Crowds thronged Nigeria's National Stadium -- opened last year at a cost roughly equivalent to the country's health budget -- late Saturday in a frenzy undampened, even, by Ali's cancellation.


"Battle for Hope", organised by Titi Abubakar, wife of Nigeria's vice president, was to have featured Africa's first female boxing world title fight, alongside top-flight local and international recording stars.


But even if sports reporters were disappointed, the 10,000 or so youngsters who partied amid police tear gas were there for the music, and were determined to have a good time.


The AIDS virus is a rising scourge in Africa's most populous country, as the speakers and performers repeatedly pointed out, but Nigeria is a nation of optimists and the message of the party was that there was still time to curtail the epidemic before it spiraled out of all control.


Still, the dominant theme of the night was the party, which pushed the concert to the brink of chaos from the moment it began until 3:00 am Sunday, when the floodlights went on and the crowds began to return to their lives in Abuja, a normally staid city built for bureaucrats.


Early on, boxing fans enjoyed two three-round women's bouts -- one for a pair of super-heavyweight brawlers, and one for an energetic and promising couple of welterweights -- but the best of the violence was in the crowd.


The crowd's enthusiasm for local Nigerian acts was muted slightly by the size and open spaces of the ultramodern 60,000-seat arena, but when New York rhythm-and-blues sensation Ashanti took to the stage in a dramatically skimpy outfit, fans poured over the perimeter fence onto the pitch.


On one side of the stage, police initially tried to get the youngsters to sit down neatly.
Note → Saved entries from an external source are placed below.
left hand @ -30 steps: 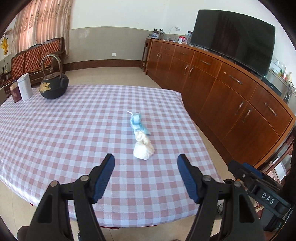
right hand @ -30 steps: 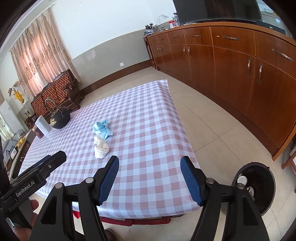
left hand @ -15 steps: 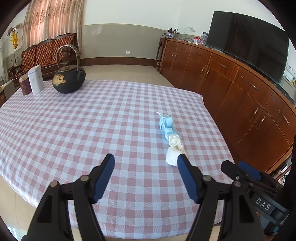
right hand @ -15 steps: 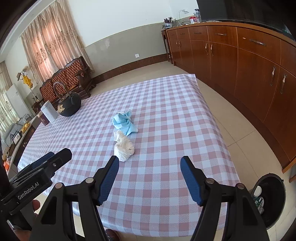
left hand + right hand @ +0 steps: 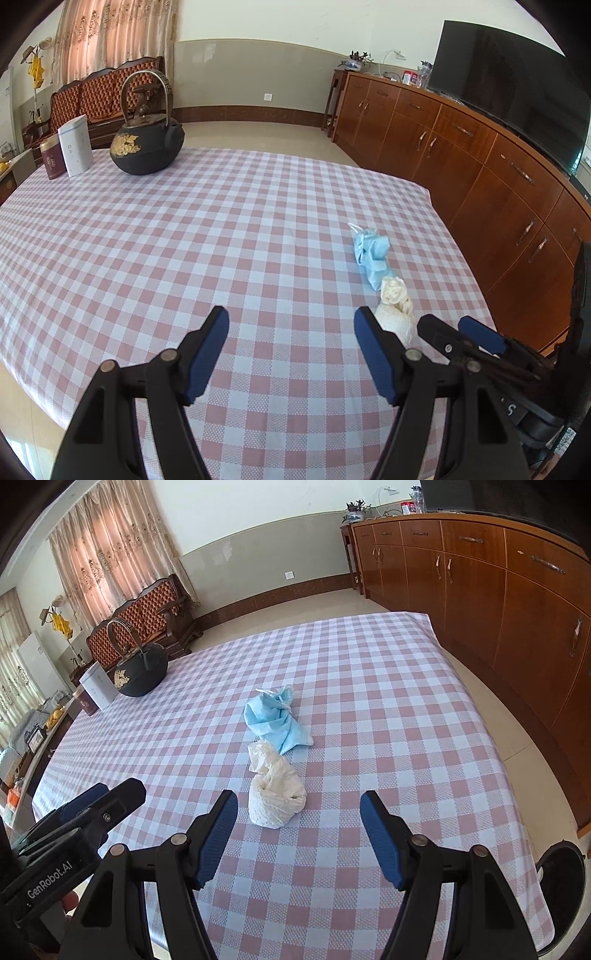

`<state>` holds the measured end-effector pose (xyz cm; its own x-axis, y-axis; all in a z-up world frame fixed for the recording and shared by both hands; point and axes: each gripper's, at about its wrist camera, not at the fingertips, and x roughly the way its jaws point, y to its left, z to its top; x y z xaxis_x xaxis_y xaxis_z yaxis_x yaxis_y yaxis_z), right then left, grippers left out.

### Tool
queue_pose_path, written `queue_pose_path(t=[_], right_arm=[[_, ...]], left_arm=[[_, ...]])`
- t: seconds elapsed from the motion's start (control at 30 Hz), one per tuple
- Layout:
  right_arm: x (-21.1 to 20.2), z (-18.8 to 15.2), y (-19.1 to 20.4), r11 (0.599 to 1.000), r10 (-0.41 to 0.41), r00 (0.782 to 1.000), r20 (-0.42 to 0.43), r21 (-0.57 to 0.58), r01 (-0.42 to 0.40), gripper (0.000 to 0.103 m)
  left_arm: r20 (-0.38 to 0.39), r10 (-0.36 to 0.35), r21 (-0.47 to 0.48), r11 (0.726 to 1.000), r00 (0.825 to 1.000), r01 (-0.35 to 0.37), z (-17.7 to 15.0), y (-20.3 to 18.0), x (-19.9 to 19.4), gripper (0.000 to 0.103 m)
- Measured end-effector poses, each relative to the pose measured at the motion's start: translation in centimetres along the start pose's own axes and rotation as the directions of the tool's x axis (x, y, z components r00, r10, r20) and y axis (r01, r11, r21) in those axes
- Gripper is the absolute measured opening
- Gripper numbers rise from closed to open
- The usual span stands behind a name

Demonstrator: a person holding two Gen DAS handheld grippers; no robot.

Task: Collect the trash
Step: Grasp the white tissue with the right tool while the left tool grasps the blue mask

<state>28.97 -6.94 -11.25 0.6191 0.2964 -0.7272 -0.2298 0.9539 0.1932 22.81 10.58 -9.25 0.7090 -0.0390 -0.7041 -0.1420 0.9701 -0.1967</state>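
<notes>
Both tongs are spread wide with nothing between their blue pads: the right gripper [image 5: 297, 829] hangs over the near part of the checked table [image 5: 388, 709] with the white wad [image 5: 275, 794] just ahead of its left finger, and the left gripper [image 5: 291, 349] hovers to that wad's left [image 5: 395, 310]. Past the wad, touching or nearly touching it, lies the blue mask [image 5: 275, 720], crumpled, its ear loops showing. "GenRobot.AI" reads on the left gripper's body [image 5: 51, 871] in the right view. At the far corner stand a black kettle [image 5: 147, 147] with a gold flower, a white box [image 5: 75, 146] and a maroon tin [image 5: 51, 160]; their print is too small to read. On the floor at the table's right a dark bin [image 5: 561, 890] is cut off by the frame; something pale may lie inside.
</notes>
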Motion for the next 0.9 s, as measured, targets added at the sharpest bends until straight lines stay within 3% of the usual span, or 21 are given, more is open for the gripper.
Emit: queue_pose_path(t=[0.33,0.4,0.5,0.57,0.9], right_arm=[[3.8,0.3,0.5,1.0,0.006,0.999,-0.045,-0.007,-0.006,0.07],[4.1,0.3,0.5,1.0,-0.001,0.999,-0.048,-0.015,0.0,0.06],[4.3,0.3,0.4,1.0,0.002,0.999,-0.049,-0.024,-0.003,0.053],[4.3,0.2,0.3,0.999,0.002,0.999,-0.048,-0.035,-0.003,0.041],[2.5,0.1,-3.9,0.999,-0.031,0.999,-0.016,0.016,0.032,0.038]], left_arm=[[-0.024,0.007,-0.012,1.0,1.0,-0.007,0.2,0.6,1.9,0.072],[-0.028,0.004,-0.01,1.0,1.0,-0.004,0.2,0.5,2.2,0.072],[-0.031,-0.001,-0.001,1.0,1.0,0.001,0.1,0.0,2.4,0.072],[-0.032,-0.007,0.003,1.0,0.999,0.007,0.1,-0.4,2.5,0.072],[-0.05,-0.055,0.034,0.998,0.997,0.057,-0.1,-3.6,3.5,0.072]])
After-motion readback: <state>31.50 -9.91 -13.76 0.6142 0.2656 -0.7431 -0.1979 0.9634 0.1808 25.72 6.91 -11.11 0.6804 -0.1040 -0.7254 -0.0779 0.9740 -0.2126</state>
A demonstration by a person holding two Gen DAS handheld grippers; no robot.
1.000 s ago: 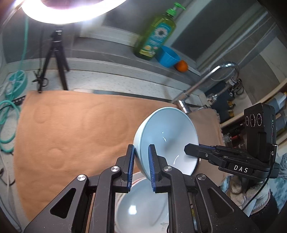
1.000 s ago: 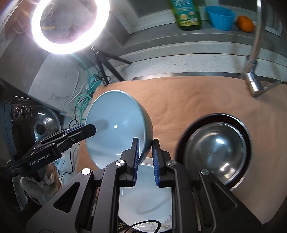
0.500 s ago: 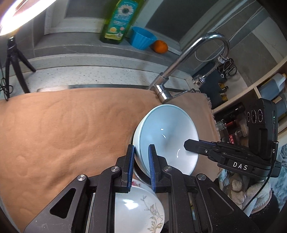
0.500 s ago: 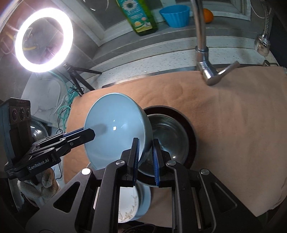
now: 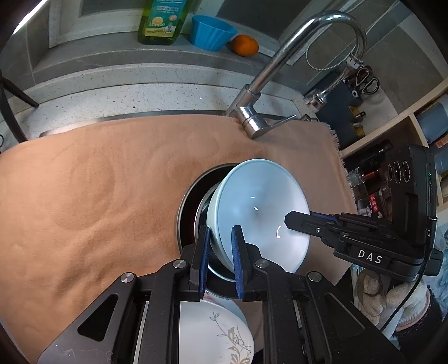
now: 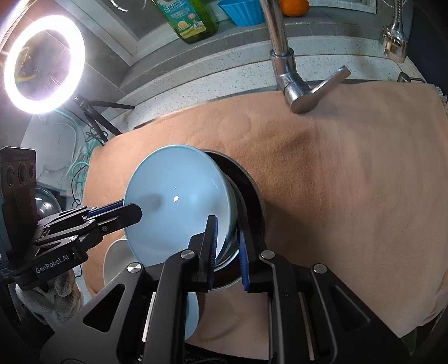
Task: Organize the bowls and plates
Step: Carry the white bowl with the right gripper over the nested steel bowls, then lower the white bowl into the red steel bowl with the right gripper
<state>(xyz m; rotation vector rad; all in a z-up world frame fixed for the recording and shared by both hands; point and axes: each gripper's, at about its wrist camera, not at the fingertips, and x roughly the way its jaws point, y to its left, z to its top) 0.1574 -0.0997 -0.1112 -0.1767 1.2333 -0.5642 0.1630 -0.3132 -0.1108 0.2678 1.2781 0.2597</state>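
Observation:
A light blue bowl (image 5: 260,207) is held by its rim on two sides. My left gripper (image 5: 219,246) is shut on its left rim and my right gripper (image 6: 226,238) on its right rim. The bowl (image 6: 176,201) sits over a steel bowl (image 6: 233,252), which stands in a dark plate (image 5: 186,212). Whether the two bowls touch is unclear. A white floral plate (image 5: 212,336) lies below the left gripper, on a pale blue one (image 6: 191,310).
An orange cloth (image 5: 98,196) covers the counter. A chrome tap (image 5: 268,70) stands at the back right. A green soap bottle (image 5: 162,19), a blue cup (image 5: 211,30) and an orange (image 5: 245,45) are on the ledge. A ring light (image 6: 42,64) stands at left.
Both grippers carried the blue bowl to the right, from above the white floral plate to over the steel bowl in the dark plate.

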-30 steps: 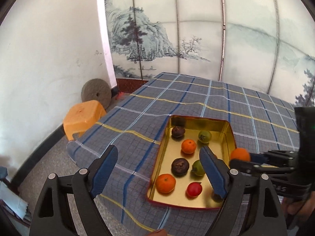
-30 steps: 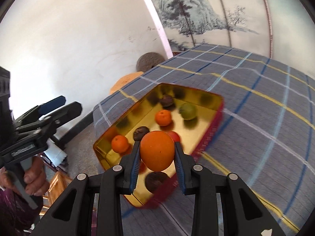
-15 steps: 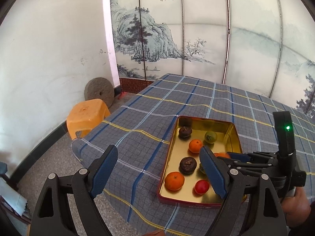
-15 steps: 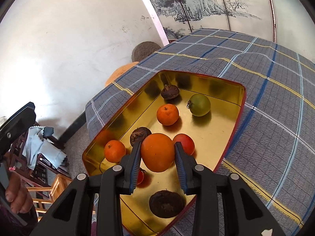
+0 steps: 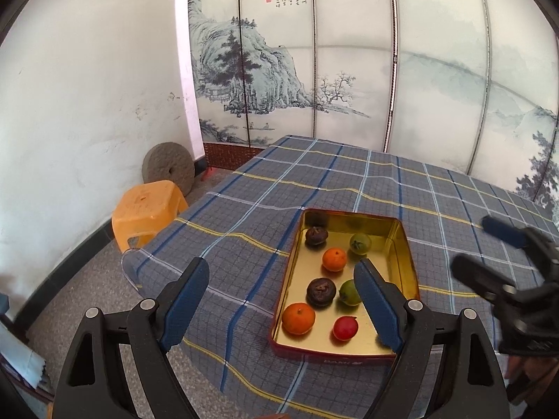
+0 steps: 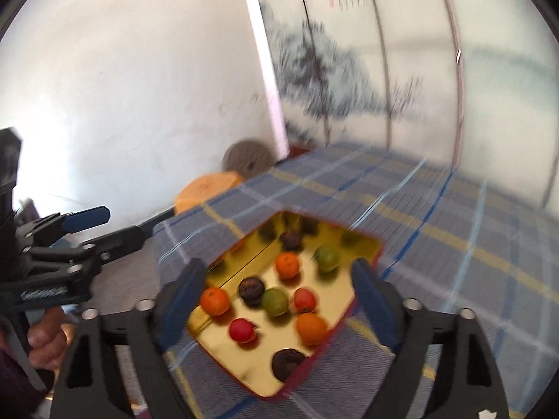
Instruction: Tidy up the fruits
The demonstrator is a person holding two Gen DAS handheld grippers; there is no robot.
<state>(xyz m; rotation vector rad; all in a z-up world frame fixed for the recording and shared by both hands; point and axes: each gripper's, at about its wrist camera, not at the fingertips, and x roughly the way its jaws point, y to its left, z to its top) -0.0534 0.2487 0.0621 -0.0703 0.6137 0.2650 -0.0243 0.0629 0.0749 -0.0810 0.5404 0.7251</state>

On the other, cops and troops waded into the crowd with whips, clubs and their own belts, sending them scurrying back, only to advance again, dancing and throwing the occasional bottle.


Shoving, cheering and sporadic whipping continued as the sultry young singer changed into a still tighter outfit of hot pants and a bra-top and performed a seductive routine with Abuja's luckiest young pitch-invader.


Everyone, including the star-struck cops, showed their appreciation, until a sprinting Nigerian fan attempted to hug Ashanti (now in a lacy black number) before being upended into the crowd from a great height by security. Ashanti was hustled away by her furious entourage.


The event's headliner, veteran rapper DMX, began his show in typical hip-hop style by trying to work the crowd into frenzy.


But by the end of his set -- which was briefly abandoned during a particularly harsh round of flogging -- he was reduced to calling for order.


"No violence, no violence. If you don't back the ---- up, won't nobody see the show. Back up, back up, back the ---- up, back up, back up. Let's put all the ----ing bullshit aside and see the show," he shouted, as police and fans fought over the tee-shirts he had unwisely thrown into the melee.


Despite the good-natured mayhem, the essential message of AIDS awareness had not been forgotten by the performers or the organisers.


And, while a pre-recorded speech -- presumably on the subject -- by a former member of the Jackson Five was broadcast without any sound, other acts took up the cause.


Nigeria's dreadlocked ragga star, Daddy Showkey, illustrated his safe sex advice by tugging repeatedly at his manhood through his jogging bottoms while a bodybuilder and a midget danced in their underpants.




The Nigerian Television Association cameras cut away, but the crowd went wild.

And hip-hop hero Eedrees Abdukareem put a particularly Nigerian sociological slant on the crisis, with a skit against college lecturers who demand sex from girls for grades, helpfully illustrated by a pair of lithe young dancers simulating a rythmic bout of coupling.